[WHAT THE TASK ASKS]
Reproduce exactly, and only, the lines below from the one containing "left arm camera" through the one containing "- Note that".

[LISTED ENTRIES]
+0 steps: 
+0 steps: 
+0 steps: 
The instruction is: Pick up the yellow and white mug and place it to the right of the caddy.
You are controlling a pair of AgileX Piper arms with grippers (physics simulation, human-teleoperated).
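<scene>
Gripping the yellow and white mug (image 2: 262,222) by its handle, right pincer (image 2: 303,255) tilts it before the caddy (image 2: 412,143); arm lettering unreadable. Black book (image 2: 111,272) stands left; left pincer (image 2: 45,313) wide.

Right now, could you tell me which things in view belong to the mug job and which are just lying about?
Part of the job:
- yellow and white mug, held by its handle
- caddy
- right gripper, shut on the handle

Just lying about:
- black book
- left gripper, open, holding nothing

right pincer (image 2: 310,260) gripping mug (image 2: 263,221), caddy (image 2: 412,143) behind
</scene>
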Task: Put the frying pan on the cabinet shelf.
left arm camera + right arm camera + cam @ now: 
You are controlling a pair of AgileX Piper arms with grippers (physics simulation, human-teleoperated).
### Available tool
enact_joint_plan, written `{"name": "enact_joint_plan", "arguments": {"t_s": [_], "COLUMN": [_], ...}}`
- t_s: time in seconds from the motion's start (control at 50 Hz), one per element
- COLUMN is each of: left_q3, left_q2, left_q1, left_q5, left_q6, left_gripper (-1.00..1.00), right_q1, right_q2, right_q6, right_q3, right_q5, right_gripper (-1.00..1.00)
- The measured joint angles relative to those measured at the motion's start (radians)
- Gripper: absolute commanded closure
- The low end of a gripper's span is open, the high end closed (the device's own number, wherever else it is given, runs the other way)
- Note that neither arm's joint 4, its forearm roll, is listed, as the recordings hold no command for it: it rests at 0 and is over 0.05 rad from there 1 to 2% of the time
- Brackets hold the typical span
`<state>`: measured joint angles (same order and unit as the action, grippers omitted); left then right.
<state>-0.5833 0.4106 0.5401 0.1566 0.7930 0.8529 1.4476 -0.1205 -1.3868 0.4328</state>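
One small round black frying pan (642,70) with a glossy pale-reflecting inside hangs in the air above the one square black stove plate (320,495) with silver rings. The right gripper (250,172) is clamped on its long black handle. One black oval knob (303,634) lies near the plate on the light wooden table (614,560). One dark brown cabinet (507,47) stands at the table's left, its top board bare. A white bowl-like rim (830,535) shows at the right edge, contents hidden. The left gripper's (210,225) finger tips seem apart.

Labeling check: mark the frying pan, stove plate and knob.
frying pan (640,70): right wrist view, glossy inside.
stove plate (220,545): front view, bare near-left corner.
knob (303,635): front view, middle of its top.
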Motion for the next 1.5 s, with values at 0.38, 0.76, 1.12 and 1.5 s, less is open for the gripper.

[FINISHED TASK]
left arm camera + right arm camera + cam @ now: 
You are controlling a pair of AgileX Piper arms with grippers (physics simulation, human-teleoperated).
### Available tool
enact_joint_plan, written `{"name": "enact_joint_plan", "arguments": {"t_s": [_], "COLUMN": [_], ...}}`
- t_s: time in seconds from the motion's start (control at 50 Hz), one per element
- COLUMN is each of: left_q3, left_q2, left_q1, left_q5, left_q6, left_gripper (-1.00..1.00), right_q1, right_q2, right_q6, right_q3, right_q5, right_gripper (-1.00..1.00)
- The measured joint angles relative to those measured at the motion's start (radians)
- Gripper: absolute commanded closure
- The low end of a gripper's span is open, the high end closed (the device's own number, wherever else it is given, runs the other way)
- Note that neither arm's joint 4, its forearm roll, is listed, as the recordings hold no command for it: it rests at 0 and is over 0.05 rad from there 1 to 2% of the time

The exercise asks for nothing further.